_EXERCISE DIRECTIONS_
Output the data below only from the line containing "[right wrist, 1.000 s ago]" up to and including the line containing "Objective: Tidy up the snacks", exact and with the pictures left out.
Start of THE DATA
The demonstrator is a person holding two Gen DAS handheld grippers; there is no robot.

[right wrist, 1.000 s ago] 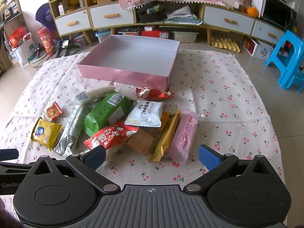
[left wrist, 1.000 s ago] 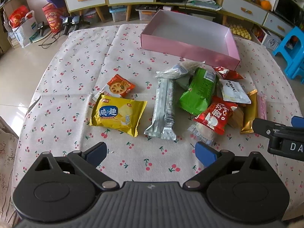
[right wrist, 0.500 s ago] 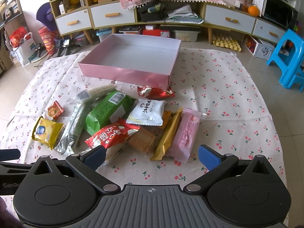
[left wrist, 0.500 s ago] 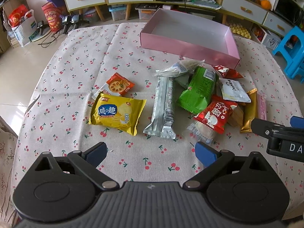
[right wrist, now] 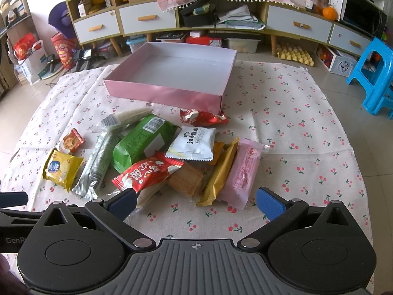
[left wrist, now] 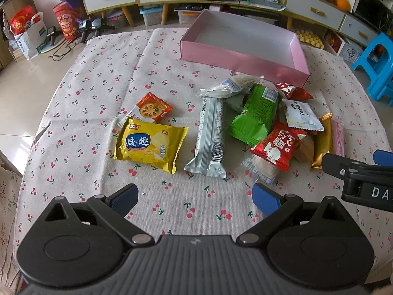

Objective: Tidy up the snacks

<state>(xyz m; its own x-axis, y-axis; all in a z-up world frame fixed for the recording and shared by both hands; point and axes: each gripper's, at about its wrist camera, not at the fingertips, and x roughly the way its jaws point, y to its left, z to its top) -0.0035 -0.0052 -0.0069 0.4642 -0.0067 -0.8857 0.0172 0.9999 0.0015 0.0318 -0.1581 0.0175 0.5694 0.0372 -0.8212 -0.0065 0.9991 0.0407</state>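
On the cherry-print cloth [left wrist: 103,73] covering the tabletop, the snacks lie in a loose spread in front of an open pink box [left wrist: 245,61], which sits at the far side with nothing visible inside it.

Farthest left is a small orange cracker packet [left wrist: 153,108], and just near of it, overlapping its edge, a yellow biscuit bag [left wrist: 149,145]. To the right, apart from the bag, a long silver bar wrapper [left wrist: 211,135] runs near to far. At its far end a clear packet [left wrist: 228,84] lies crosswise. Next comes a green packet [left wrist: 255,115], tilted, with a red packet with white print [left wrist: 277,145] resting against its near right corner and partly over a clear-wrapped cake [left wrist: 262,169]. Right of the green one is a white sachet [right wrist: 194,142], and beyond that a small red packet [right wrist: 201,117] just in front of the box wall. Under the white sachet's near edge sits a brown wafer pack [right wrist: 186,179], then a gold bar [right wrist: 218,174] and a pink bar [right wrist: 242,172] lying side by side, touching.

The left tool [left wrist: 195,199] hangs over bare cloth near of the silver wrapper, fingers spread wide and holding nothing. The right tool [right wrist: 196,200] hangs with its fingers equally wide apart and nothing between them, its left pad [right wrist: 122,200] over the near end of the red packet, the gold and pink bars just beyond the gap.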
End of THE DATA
_ANSWER SECTION_
[right wrist, 1.000 s ago] 
[left wrist, 1.000 s ago] 
[right wrist, 0.500 s ago] 
[left wrist, 0.500 s ago] 
[right wrist, now] 
[left wrist, now] 

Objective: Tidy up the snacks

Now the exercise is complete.